[ABOUT THIS EXERCISE] Return, in their exact form, the lines that lie between the start of the data below and the line containing "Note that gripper", with both ends included.

[DATASET EXTRACT]

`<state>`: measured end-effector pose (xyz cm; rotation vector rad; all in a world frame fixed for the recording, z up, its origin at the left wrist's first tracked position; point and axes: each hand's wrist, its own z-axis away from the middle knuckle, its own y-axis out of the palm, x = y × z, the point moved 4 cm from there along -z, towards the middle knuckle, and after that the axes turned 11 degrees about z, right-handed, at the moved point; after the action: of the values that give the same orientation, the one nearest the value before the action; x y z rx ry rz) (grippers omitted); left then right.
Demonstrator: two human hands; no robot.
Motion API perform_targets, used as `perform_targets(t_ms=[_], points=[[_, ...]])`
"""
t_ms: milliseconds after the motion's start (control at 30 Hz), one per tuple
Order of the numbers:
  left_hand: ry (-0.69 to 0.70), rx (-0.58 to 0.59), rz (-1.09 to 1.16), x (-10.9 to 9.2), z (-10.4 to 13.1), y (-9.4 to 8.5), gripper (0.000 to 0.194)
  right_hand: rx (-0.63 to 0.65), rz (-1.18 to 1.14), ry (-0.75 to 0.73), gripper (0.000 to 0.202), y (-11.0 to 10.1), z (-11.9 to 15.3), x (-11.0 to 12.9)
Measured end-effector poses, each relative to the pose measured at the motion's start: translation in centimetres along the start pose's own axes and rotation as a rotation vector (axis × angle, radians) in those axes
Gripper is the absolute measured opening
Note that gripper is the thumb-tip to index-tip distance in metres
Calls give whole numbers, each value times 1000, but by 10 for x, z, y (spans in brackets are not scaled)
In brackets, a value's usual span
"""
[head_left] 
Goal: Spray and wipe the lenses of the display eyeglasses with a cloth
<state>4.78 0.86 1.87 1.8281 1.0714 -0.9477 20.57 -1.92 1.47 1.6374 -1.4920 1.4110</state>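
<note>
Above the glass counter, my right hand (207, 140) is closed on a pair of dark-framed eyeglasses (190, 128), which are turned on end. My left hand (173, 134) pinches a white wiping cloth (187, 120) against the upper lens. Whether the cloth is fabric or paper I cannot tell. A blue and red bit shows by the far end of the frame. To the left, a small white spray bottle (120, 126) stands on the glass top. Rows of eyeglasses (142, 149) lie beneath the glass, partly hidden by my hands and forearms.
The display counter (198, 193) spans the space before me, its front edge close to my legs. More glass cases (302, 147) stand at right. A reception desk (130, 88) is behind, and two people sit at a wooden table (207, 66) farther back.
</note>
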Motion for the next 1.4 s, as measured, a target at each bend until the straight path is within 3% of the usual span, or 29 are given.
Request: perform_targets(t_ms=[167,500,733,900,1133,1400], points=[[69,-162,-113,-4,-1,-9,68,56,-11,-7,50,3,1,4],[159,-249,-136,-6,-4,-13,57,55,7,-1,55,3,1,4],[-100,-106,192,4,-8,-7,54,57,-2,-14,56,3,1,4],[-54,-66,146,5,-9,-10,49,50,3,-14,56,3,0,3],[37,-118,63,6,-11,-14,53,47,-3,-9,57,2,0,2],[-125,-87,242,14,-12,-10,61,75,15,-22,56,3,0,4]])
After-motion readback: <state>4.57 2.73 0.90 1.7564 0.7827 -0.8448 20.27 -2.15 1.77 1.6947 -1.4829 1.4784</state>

[SOLUTION FOR THIS PROBLEM]
`<state>`: measured end-effector pose (xyz cm; rotation vector rad; all in a world frame fixed for the recording, z up, its origin at the left wrist's first tracked position; point and axes: each hand's wrist, its own z-axis away from the middle knuckle, its own y-axis out of the palm, x = y × z, the point moved 4 cm from there along -z, towards the middle knuckle, and after that the axes turned 11 degrees about z, right-handed, at the moved point; after the action: of the values that give the same orientation, the one nearest the value before the action; x y z rx ry rz) (grippers omitted); left then right.
Demonstrator: two human hands; no robot.
Motion API perform_targets, used as `perform_targets(t_ms=[_], points=[[_, ...]])`
"""
t_ms: milliseconds after the motion's start (control at 30 Hz), one per tuple
Order of the numbers:
  left_hand: ry (-0.69 to 0.70), rx (-0.58 to 0.59), rz (-1.09 to 1.16), x (-10.9 to 9.2), z (-10.4 to 13.1), y (-9.4 to 8.5), gripper (0.000 to 0.194)
  right_hand: rx (-0.63 to 0.65), rz (-1.18 to 1.14), ry (-0.75 to 0.73), gripper (0.000 to 0.202), y (-11.0 to 10.1), z (-11.9 to 15.3), x (-11.0 to 12.9)
Measured end-effector poses, each relative to the pose measured at the motion's start: translation in centimetres along the start pose's own axes and rotation as a rotation vector (axis × angle, radians) in those axes
Gripper is the absolute measured opening
Note that gripper is the thumb-tip to index-tip distance in metres

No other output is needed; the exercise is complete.